WHY workers vote to approve a new contract

WHY workers vote to approve a new contract

Employees of WHYY, the public media organization in Philadelphia, have signed a new three-year contract with improved benefits and wages.

The group of approximately 80 unionized employees is represented by SAG-AFTRA, a union with approximately 160,000 members in entertainment and media, including actors, journalists, editors, puppeteers, and other professionals.

The most recent three-year contract for WHYY employees expired Oct. 1 and negotiations for a new contract began in June, a SAG-AFTRA spokesperson confirmed.

A provisional agreement was reached last Thursday, the same day voting began. Voting concluded on Monday and members voted electronically. According to the spokesperson, an overwhelming majority voted in favor of ratification.

“We are pleased that our union members have ratified the new contract, and we look forward to the next steps in SAG-AFTRA’s ratification process,” Gary Bramnick, senior director of marketing communications for WHYY, said via email Monday.

The new contract is the unit’s second and comes as workers have woken up to their demands, shared posts on social media and organized a rally.

“I feel tremendous relief,” Kayla Watkins, a producer and union commissioner, said Monday before the vote count came in. “I didn’t want to agree to anything that was less than what WHYY really had to offer, because we’ve had so much success at the company, and so I felt like the employees needed to feel that success.”

Protection against AI, better parental leave

WHYY employees received their first union contract in 2021 after voting to unionize in 2019. About 75 employees were covered by that three-year agreement when it was ratified, which included six weeks of paid parental leave, minimum wages depending on job type and years of service, as well as increases for each year of the contract.
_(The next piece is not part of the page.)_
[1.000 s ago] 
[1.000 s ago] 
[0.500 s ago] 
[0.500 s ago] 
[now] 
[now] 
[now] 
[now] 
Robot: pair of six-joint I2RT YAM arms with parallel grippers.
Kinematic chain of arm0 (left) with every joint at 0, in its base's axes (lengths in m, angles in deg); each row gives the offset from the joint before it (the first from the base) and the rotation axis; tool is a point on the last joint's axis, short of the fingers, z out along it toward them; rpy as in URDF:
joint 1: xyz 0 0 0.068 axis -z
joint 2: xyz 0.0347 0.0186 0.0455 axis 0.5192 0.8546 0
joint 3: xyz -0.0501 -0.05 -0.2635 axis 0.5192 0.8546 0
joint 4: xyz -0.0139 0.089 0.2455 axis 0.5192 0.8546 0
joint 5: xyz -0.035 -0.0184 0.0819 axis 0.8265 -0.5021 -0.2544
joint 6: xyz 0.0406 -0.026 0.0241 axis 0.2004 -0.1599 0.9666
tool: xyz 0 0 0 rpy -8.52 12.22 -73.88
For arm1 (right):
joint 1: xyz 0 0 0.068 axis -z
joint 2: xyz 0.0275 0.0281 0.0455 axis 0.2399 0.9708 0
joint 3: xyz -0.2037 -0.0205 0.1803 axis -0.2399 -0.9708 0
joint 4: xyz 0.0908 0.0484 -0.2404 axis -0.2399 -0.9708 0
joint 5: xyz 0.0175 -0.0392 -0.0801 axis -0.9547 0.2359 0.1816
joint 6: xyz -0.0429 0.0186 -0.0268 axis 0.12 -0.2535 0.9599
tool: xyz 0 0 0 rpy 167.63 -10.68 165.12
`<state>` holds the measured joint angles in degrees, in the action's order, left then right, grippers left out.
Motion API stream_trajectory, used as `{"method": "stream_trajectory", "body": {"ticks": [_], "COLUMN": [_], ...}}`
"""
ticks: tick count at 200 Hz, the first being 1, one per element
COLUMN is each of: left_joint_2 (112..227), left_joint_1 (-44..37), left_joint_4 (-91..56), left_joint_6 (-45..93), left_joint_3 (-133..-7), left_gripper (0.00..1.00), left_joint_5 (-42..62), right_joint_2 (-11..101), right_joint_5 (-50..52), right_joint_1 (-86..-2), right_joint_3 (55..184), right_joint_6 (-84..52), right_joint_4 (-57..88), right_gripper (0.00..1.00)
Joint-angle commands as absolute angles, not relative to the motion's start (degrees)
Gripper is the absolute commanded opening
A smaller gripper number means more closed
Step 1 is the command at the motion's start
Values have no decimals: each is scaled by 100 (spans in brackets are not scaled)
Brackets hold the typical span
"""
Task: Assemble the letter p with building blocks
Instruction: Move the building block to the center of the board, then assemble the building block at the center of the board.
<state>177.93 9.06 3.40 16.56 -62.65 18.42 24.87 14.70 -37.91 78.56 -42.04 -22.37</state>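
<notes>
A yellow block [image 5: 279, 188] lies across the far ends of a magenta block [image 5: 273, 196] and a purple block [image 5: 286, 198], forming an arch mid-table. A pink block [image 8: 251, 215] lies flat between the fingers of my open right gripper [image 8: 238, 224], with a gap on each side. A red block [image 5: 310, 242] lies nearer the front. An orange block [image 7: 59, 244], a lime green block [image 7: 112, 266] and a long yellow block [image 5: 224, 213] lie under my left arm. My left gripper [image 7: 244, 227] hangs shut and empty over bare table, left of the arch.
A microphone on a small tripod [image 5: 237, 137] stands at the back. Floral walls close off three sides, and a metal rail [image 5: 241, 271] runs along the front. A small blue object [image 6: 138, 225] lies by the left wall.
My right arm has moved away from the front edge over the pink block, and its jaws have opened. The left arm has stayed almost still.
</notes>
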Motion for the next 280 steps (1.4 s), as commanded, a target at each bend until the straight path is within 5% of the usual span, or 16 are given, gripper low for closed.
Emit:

The new three-year contract includes higher wages, rules around the use of artificial intelligence (AI), expanded paid parental leave, protections for hybrid work and improvements in healthcare coverage.

Wages will increase 3% across the board, and a third of members will see increases between 4% and about 11%, the SAG-AFTRA spokesperson said.

Under the old contract, employees were given access to health care after three months with the company. In the future, employees will only have to wait one month, Watkins said.

“I know when I started, going for three months without health insurance, it could be really nerve-wracking,” she said.

Parental leave has been extended from six to nine weeks, and bereavement leave from three to five days. Christmas Eve and New Year’s Eve have been added as holidays.

Employees must be in the office three days a week. If the company wants to change the hybrid policy, the new contract requires management to give four weeks’ notice.

The contract also creates protections for employees against certain AI tools.

“We wanted to be assured that you’re not just going to hire a voice and use it for the weekend readings,” Watkins said. “We want to make sure we maintain a people-oriented workforce.”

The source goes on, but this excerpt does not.